§ **TASK GOAL**: Write the following entries out again exactly, skipping each image.

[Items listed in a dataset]

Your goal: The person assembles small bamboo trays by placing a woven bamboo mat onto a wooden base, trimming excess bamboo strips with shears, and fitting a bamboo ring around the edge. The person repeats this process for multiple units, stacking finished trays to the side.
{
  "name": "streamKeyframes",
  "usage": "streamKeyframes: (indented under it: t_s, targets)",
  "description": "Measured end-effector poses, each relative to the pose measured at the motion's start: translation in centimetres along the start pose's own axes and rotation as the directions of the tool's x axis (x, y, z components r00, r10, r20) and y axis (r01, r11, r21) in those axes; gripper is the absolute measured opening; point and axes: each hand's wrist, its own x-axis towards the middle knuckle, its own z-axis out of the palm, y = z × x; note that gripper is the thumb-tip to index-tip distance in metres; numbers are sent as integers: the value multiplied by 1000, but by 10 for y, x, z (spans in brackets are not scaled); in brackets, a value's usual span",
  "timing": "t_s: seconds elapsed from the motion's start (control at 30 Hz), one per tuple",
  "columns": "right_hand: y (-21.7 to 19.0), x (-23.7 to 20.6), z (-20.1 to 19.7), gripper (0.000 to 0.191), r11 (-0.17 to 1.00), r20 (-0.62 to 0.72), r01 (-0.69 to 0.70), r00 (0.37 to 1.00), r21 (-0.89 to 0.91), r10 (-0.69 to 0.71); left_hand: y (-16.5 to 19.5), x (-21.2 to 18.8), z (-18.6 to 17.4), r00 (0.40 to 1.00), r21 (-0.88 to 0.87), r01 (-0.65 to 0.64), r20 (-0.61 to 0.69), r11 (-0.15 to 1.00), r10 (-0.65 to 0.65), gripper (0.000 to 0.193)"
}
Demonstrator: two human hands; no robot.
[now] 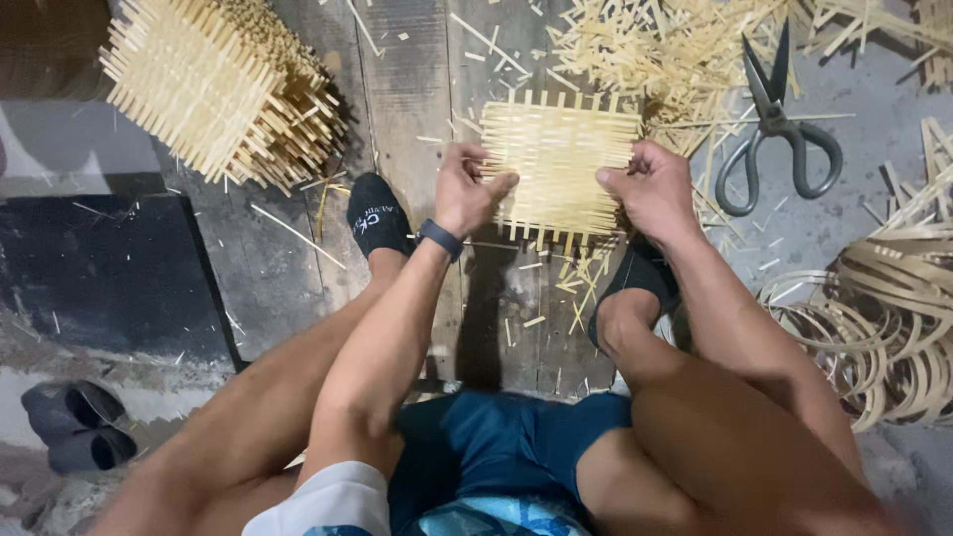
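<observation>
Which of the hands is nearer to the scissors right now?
Right. The right hand grips the woven mat's right edge, just left of the scissors. The left hand holds the mat's opposite edge, farther off.

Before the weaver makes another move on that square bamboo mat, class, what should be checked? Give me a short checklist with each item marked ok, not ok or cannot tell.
1. Both hands on the piece: left hand grips the left edge of the woven mat, right hand the right edge. Ok.
2. Mat lies flat and square to the worker. Ok.
3. Strips sit tight, with no gaps: weave looks even, but fine detail is too small. Cannot tell.
4. Scissors within reach, blades away from the hands: they lie to the right of the mat, apart from it. Ok.
5. Floor free of offcuts: loose bamboo scraps lie scattered about the mat. Not ok.
</observation>
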Motion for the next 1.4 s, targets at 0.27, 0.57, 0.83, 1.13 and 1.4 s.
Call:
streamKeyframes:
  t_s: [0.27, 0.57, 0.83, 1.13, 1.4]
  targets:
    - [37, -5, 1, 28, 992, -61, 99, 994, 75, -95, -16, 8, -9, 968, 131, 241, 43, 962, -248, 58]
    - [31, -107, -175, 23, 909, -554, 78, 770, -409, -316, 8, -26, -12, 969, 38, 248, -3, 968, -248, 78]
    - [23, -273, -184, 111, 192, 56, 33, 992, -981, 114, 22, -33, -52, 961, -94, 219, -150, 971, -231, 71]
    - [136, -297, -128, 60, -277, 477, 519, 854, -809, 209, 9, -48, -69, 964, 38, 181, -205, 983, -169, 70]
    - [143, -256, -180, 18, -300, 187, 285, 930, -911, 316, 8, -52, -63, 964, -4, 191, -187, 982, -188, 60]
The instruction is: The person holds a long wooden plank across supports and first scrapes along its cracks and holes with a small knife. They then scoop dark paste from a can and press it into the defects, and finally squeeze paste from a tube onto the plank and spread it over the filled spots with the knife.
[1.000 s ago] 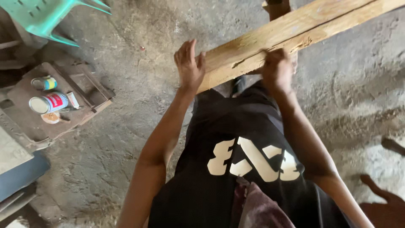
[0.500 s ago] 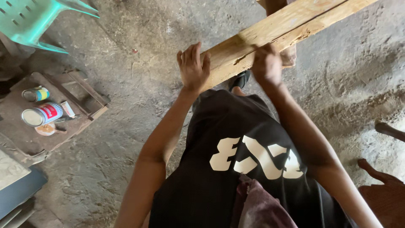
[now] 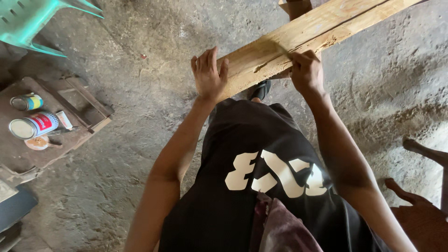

§ **ANSWER BELOW**:
Your goal: The person assembles small bamboo trays by placing a woven bamboo mat onto a wooden base, trimming excess bamboo strips with shears, and fitting a bamboo ring around the edge. The person repeats this process for multiple units, stacking finished trays to the side.
{
  "name": "streamKeyframes",
  "usage": "streamKeyframes: (indented under it: t_s, targets)",
  "description": "Measured end-effector poses, each relative to the pose measured at the motion's start: translation in centimetres along the start pose's own axes and rotation as the directions of the tool's x axis (x, y, z components r00, r10, r20) and y axis (r01, r11, r21) in those axes; gripper is the absolute measured opening; point and axes: each hand's wrist, its own x-axis towards the middle knuckle, its own z-axis out of the palm, y = z × x; note that gripper is the thumb-tip to index-tip distance in metres; numbers are sent as integers: the value multiplied by 1000, but by 10 for y, x, z (spans in brackets are not scaled); in brackets, a value's usual span",
  "timing": "t_s: seconds elapsed from the motion's start (control at 30 Hz), one per tuple",
  "columns": "right_hand: y (-21.7 to 19.0), x (-23.7 to 20.6), z (-20.1 to 19.7), gripper (0.000 to 0.191), r11 (-0.17 to 1.00), r20 (-0.62 to 0.72), r01 (-0.69 to 0.70), r00 (0.37 to 1.00), r21 (-0.89 to 0.91), r10 (-0.69 to 0.71); left_hand: y (-16.5 to 19.5), x (-21.2 to 18.8), z (-18.6 to 17.4), r00 (0.40 to 1.00), r21 (-0.88 to 0.87), r01 (-0.65 to 0.64), r20 (-0.61 to 0.69), r11 (-0.15 to 1.00), r10 (-0.65 to 0.65), gripper (0.000 to 0.193)"
}
Demonstrator: two human hands; no robot.
[now] 
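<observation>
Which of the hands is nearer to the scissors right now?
Right. The right hand grips the woven mat's right edge, just left of the scissors. The left hand holds the mat's opposite edge, farther off.

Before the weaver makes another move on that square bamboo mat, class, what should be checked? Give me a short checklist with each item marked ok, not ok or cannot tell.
1. Both hands on the piece: left hand grips the left edge of the woven mat, right hand the right edge. Ok.
2. Mat lies flat and square to the worker. Ok.
3. Strips sit tight, with no gaps: weave looks even, but fine detail is too small. Cannot tell.
4. Scissors within reach, blades away from the hands: they lie to the right of the mat, apart from it. Ok.
5. Floor free of offcuts: loose bamboo scraps lie scattered about the mat. Not ok.
</observation>
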Motion for the next 1.4 s, targets at 0.27, 0.57, 0.83, 1.13 and 1.4 s.
Call:
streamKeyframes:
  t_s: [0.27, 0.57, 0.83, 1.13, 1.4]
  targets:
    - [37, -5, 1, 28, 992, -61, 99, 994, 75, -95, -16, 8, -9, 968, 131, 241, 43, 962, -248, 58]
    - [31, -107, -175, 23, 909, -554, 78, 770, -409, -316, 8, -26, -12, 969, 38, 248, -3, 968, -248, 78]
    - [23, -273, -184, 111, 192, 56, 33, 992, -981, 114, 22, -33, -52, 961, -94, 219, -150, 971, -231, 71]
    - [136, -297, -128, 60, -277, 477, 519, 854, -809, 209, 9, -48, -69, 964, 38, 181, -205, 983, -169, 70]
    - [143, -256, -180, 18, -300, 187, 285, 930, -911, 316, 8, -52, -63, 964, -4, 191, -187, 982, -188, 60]
The instruction is: The person holds a long wooden plank across supports and first scrapes along its cracks and holes with a small knife. They then scoop dark paste from a can and press it into the defects, and finally squeeze paste from a tube onto the plank and spread it over the filled spots with the knife.
[1.000 s ago] 
[0.500 s ago] 
[now] 

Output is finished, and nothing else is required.